C’est le cas, par exemple, pour Fardos, une jeune femme qui vit dans le camp de réfugiés de Kakuma, au Kenya. Il n’y a pas si longtemps, elle n’avait jamais touché à un ordinateur. Aujourd’hui, grâce au Digital Skills Hub — soutenu par des donateurs et donatrices comme vous — elle a appris la transcription, le marketing numérique et a lancé sa propre entreprise de vêtements. « Je n’aurais jamais pensé pouvoir accomplir quelque chose comme ça », confie-t-elle. « Maintenant, j’ai le sentiment que tout est possible. »
C’est la force du don mensuel. Il apporte de la stabilité dans un monde en constante évolution. Et cette stabilité rend la croissance possible.
Ce soutien constant a permis à Adèle et Jean-Marie, deux entrepreneur·e·s en situation de déplacement au Kenya, de créer Peace House Enterprise, une entreprise de couture qui emploie aujourd’hui 26 personnes et forme 50 apprentis C’est aussi ce soutien qui a permis à Yom Magot, réinstallée au Canada grâce au Programme d’étudiant·e·s réfugié·e·s, de poursuivre des études en génie biomédical à l’UBC. Elle rêve aujourd’hui de développer des technologies médicales pour les communautés qui en ont le plus besoin.
Ces histoires ne doivent rien au hasard. Elles existent parce que quelqu’un a cru en un avenir meilleur. Quelqu’un comme vous.
Paul le résume ainsi : « Donner chaque mois, c’est simple. » « C’est prévisible pour nous, et en même temps, l’EUMC peut compter sur nous pour planifier ses revenus et ses programmes. »
Il a vu l’impact des deux côtés : comme ancien membre d’un comité local, et ensuite comme directeur exécutif de l’EUMC. « En tant qu’ancien directeur exécutif, je sais à quel point d’autres sources de financement peuvent être instables », dit-il. « Les dons mensuels témoignent de la confiance envers le travail de l’EUMC et peuvent être dirigés vers une priorité précise ou là où les besoins sont les plus urgents. »
Ce type de soutien constant ne se contente pas de financer des programmes — il amplifie notre impact.
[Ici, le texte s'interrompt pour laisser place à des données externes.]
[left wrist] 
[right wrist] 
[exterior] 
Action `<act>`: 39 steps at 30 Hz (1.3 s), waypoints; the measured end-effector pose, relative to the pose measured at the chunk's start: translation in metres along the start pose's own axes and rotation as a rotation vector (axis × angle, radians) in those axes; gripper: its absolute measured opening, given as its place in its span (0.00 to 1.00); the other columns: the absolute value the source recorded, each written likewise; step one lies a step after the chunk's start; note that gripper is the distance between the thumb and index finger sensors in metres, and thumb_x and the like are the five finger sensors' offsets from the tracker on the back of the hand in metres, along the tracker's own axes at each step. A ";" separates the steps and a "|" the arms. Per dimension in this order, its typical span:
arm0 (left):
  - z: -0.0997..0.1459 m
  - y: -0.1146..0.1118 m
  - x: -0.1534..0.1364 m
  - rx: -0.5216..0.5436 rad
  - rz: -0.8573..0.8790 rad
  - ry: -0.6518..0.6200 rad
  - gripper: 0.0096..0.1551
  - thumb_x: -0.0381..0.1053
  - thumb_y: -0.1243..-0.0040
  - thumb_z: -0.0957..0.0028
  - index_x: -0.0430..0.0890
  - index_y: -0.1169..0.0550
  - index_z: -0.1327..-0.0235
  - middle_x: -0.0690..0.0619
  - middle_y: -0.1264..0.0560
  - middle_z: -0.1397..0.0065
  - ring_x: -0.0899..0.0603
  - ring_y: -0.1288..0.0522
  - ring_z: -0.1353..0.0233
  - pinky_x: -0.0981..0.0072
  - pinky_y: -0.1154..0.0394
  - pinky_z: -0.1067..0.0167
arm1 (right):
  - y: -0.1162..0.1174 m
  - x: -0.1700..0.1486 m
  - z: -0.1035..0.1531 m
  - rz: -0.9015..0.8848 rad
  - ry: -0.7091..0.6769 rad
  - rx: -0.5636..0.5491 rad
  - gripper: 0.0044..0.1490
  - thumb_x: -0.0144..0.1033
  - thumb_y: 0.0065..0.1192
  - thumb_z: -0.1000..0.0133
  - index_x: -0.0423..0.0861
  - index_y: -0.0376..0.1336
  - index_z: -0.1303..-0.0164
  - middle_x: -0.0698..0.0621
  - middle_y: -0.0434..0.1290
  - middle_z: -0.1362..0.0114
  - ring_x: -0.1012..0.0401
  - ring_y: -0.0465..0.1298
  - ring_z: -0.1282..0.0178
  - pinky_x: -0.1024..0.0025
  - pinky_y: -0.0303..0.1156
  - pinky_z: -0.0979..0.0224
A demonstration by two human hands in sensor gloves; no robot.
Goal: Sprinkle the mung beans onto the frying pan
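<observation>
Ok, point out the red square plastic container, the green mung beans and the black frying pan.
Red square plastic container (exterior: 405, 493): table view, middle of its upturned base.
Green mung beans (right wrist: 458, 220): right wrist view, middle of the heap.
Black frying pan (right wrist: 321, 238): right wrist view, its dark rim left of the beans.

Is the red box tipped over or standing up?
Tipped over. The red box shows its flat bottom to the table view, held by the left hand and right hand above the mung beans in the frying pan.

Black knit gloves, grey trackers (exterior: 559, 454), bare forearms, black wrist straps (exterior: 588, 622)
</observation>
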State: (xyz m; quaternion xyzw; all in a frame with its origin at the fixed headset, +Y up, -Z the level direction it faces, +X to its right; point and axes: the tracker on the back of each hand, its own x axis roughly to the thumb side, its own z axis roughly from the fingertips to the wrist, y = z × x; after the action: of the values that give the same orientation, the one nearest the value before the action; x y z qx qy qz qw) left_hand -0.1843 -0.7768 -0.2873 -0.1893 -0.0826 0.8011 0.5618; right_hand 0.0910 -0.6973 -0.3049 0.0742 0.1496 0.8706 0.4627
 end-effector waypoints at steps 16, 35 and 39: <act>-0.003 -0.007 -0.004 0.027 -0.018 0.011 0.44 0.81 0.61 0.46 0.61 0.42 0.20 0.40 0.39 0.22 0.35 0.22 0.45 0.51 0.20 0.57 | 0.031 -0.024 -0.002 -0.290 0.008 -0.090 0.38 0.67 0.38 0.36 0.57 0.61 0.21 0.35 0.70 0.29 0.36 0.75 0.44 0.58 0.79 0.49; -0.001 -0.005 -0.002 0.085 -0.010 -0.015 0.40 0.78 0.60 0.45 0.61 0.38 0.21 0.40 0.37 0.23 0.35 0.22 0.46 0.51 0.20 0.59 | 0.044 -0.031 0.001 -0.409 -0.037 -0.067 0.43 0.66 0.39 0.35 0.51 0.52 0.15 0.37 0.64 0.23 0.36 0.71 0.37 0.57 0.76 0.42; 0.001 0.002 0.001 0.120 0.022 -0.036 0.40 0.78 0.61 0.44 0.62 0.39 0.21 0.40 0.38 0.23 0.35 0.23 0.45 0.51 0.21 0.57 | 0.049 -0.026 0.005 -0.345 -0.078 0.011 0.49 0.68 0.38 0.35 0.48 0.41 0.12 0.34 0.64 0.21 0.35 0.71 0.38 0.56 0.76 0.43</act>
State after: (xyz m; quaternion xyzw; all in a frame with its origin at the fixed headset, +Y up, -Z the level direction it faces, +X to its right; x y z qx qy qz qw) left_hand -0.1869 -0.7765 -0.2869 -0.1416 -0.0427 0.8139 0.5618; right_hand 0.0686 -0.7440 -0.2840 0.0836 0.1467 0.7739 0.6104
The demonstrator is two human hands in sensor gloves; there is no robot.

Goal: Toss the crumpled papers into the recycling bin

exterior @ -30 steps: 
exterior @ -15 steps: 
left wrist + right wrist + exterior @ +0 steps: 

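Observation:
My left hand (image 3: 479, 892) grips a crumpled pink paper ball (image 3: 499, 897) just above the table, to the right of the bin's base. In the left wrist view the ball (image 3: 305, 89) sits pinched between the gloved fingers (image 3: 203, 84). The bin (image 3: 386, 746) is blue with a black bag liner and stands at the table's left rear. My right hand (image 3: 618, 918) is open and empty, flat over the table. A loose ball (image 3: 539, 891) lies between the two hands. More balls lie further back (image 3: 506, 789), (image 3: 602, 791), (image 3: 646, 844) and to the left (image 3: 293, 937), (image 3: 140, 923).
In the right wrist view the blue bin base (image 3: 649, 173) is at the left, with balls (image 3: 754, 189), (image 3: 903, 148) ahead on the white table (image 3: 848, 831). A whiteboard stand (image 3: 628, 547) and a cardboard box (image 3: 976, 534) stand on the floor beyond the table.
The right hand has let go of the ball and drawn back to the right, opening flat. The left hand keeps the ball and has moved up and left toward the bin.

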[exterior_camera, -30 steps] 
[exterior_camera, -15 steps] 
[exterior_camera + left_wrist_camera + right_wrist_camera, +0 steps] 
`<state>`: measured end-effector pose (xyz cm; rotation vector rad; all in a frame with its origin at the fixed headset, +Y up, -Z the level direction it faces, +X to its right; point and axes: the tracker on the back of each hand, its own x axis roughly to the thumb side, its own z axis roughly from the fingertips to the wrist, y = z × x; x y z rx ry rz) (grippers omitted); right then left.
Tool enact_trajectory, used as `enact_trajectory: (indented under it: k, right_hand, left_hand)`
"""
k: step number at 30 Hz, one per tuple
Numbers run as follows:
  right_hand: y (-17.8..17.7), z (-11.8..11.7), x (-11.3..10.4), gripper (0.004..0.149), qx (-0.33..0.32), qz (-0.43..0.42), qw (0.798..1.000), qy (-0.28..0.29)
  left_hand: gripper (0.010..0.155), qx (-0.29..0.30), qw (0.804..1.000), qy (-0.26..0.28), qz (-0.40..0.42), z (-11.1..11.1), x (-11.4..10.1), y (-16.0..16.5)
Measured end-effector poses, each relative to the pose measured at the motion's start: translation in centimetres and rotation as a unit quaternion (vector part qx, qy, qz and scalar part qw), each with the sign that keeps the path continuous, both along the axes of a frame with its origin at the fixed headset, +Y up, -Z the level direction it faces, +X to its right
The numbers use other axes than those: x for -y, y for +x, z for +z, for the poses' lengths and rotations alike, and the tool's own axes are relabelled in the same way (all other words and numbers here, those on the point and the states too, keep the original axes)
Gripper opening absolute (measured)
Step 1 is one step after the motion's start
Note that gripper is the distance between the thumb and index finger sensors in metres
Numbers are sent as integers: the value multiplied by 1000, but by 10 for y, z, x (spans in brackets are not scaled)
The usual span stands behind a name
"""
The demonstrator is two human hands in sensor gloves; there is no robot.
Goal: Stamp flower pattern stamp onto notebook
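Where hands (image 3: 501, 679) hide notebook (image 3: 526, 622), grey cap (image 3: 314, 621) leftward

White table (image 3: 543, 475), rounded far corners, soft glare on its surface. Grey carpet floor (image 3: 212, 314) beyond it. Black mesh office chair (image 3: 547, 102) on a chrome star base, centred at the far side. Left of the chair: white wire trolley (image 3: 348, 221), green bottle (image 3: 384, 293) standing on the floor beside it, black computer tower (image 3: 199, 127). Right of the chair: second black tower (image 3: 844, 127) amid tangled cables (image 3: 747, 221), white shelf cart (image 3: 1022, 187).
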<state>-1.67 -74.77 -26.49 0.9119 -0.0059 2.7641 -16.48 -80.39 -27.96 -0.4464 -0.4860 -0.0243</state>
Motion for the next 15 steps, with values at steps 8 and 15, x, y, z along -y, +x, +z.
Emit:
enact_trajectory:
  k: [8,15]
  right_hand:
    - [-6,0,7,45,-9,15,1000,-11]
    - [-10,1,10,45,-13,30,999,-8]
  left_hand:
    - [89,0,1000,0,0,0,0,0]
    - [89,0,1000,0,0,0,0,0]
Il nous permet de planifier à long terme, de lancer des initiatives qui s’étendent sur plusieurs années et de réagir rapidement lorsque des opportunités urgentes se présentent. Il nous aide aussi à obtenir des financements supplémentaires de la part des gouvernements et des partenaires qui veulent s’appuyer sur une base fiable.
Paul et Elly répondent encore aux appels ponctuels, mais leurs dons mensuels restent leur engagement principal. « C’est une preuve concrète d’espoir », dit Paul. « Cela nous aide à clarifier nos priorités en matière de don. Et nous pouvons l’ajuster si nos circonstances changent. »
Joan partage ce sentiment. « C’est une bonne chose de sentir qu’on contribue, même un peu, à rendre le monde meilleur. »
Ce sentiment de responsabilité collective — cette idée de communauté — rend la participation au réseau de l’EUMC si précieuse. Les donateurs et donatrices mensuel·le·s ne sont pas seulement des soutiens. Ce sont des partenaires. Ils forment la base qui nous permet de dire oui aux prochaines étudiantes et étudiants, aux prochaines entrepreneures et entrepreneurs, aux prochains leaders.
Et si vous en faites déjà partie, merci.
Si vous n’êtes pas encore donatrice ou donateur mensuel, nous espérons que vous envisagerez de rejoindre cette communauté exceptionnelle. Qu’il s’agisse de 10 $, 25 $ ou de tout autre montant qui vous semble juste, votre don mensuel aide les jeunes personnes à s’épanouir et à trouver leur place au fil des mois.
Dans les moments difficiles, beaucoup choisissent de se retirer. Mais quand des personnes comme vous s’engagent, elles permettent à des jeunes personnes en situation de déplacement de réaliser leur potentiel et de mettre leurs talents au service de leurs communautés et de leurs lieux de travail.